At Atlanta Tech Village, technology is only part of our story. You know us as the country's fourth-largest tech hub, but it took more than just a few savvy coders to get us here.

We’re invested in seeing all our startups succeed not just as cool concepts, but as full-fledged businesses. So, recruitment and management skills are vital focuses, and we also embrace the power of community to ensure all Villagers get the support they need. A common thread in all this? Education.

We strive to teach and learn from each other, and we think it’s important to introduce a new generation of entrepreneurs to our world. That’s why, over the past few months, we’ve worked to make our education program bigger and better. Now we’re rolling a few of our initiatives under one umbrella, creating a new program called Entrepreneurs in Training (EIT).

Entrepreneurs in Training

The most important piece of building a legacy for our city and community starts with exposing young students to the entrepreneurial life. This means elementary kids through high school can come tour the Village, learn about startups, and at times even talk to entrepreneurs currently building their company. Each summer we host camps like Break into Business who teach young kids the process of building their own company from ideation to customer discovery to pitching and selling.Can large groups of young kids seem counterintuitive to a place of business? Maybe. But not at the Village. Here our community loves the energy and are incredibly encouraging and supportive to these young kids who are learning they can build, create, and change the world themselves.

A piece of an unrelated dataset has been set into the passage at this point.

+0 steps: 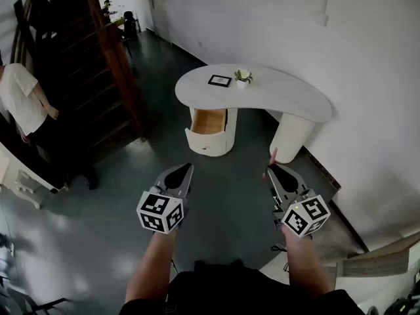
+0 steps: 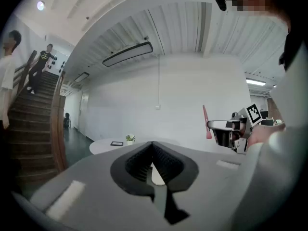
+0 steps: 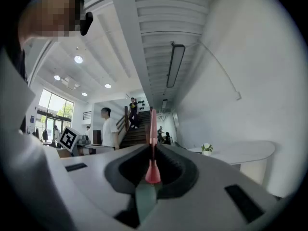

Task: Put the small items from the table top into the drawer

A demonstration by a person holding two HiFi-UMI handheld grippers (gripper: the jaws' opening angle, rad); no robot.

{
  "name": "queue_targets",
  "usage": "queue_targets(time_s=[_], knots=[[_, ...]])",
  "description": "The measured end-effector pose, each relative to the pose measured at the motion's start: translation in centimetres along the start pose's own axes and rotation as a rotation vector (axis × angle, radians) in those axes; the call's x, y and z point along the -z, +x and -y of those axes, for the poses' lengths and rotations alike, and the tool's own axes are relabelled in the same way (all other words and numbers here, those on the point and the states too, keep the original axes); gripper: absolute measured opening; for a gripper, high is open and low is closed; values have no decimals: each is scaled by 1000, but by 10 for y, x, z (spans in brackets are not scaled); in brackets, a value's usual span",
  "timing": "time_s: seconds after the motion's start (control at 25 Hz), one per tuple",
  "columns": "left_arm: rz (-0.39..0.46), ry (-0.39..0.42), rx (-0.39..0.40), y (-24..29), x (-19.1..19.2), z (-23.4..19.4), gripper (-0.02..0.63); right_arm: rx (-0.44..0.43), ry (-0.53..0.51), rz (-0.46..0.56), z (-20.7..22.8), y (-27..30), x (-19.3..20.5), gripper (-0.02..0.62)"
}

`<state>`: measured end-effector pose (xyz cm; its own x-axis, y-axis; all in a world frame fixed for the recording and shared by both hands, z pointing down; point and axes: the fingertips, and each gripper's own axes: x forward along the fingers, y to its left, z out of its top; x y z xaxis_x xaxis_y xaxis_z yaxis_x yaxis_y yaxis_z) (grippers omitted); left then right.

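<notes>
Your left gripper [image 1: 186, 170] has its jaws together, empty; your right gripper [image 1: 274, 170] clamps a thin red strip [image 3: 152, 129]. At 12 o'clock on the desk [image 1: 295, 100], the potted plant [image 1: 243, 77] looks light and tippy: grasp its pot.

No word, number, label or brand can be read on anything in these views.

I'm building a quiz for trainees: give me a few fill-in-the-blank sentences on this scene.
The drawer under the table is ____.
The right gripper is ____ on a thin red stick.
Beside the picture frame stands a small potted ____.
The left gripper holds ____.
Missing: open; shut; plant; nothing.
</notes>
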<state>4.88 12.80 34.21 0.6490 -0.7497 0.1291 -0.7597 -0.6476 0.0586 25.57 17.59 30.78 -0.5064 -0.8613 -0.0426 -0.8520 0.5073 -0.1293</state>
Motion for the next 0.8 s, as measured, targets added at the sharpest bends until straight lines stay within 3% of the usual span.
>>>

Over just this past year, more than 600 students and educators have toured the Village to get a taste of startup life.  This is where it starts.

Recruiting

Another big part of our EIT program is our recruiting. We work to meet and connect with top students from around the Southeast on behalf of our startups. We want to match them and recent graduates with young companies that are hungry for their work. We do this three different ways. One is through our Startup + Student Connection, an in-house job fair we host twice a year that has been a magnet for talent drawing several hundred students annually. Secondly, we have a Job Board that attracts lots of quality traffic and has at least 40-50 listings as any given time.

Lastly, we actively recruit on college campuses around the region from Duke to Georgia Tech to FSU, and everything in between. (Say hi if you see us!) And, while our efforts have been hugely successful, we don’t see them just as a numbers game. Kelly Anne O’Neill, our Community Development Manager, talks constantly with students and faculty members year round to learn how we can best serve these students and work with the schools. We’re focused on relationships – the word “village” is in our name, after all.

Strategic Partners

The third and final piece is our strategic university partners like Emory and Mercer. These Village Champions, as we call them, actively place students with us as interns, have office space in the Village for entrepreneurial students and professors, host alumni events, and work extensively with us to connect their students and faculty to startup opportunities and ways of thinking. We’re interested in more than just colleges, too.

The Village regularly hosts K-12 schools and non-profit organizations like Girls Who Code and Black Men Code who want to experience startup life first hand.  One of our core values is paying it forward, which is why we work hard to attract a diverse cohort of people.

We want to show budding entrepreneurs, coders, marketers, and students from any background that this world is designed for them.

We’re excited for EIT to not only help bring new talent to Village startups, but for the next generation to start dreaming big and get bit with that entrepreneurial bug.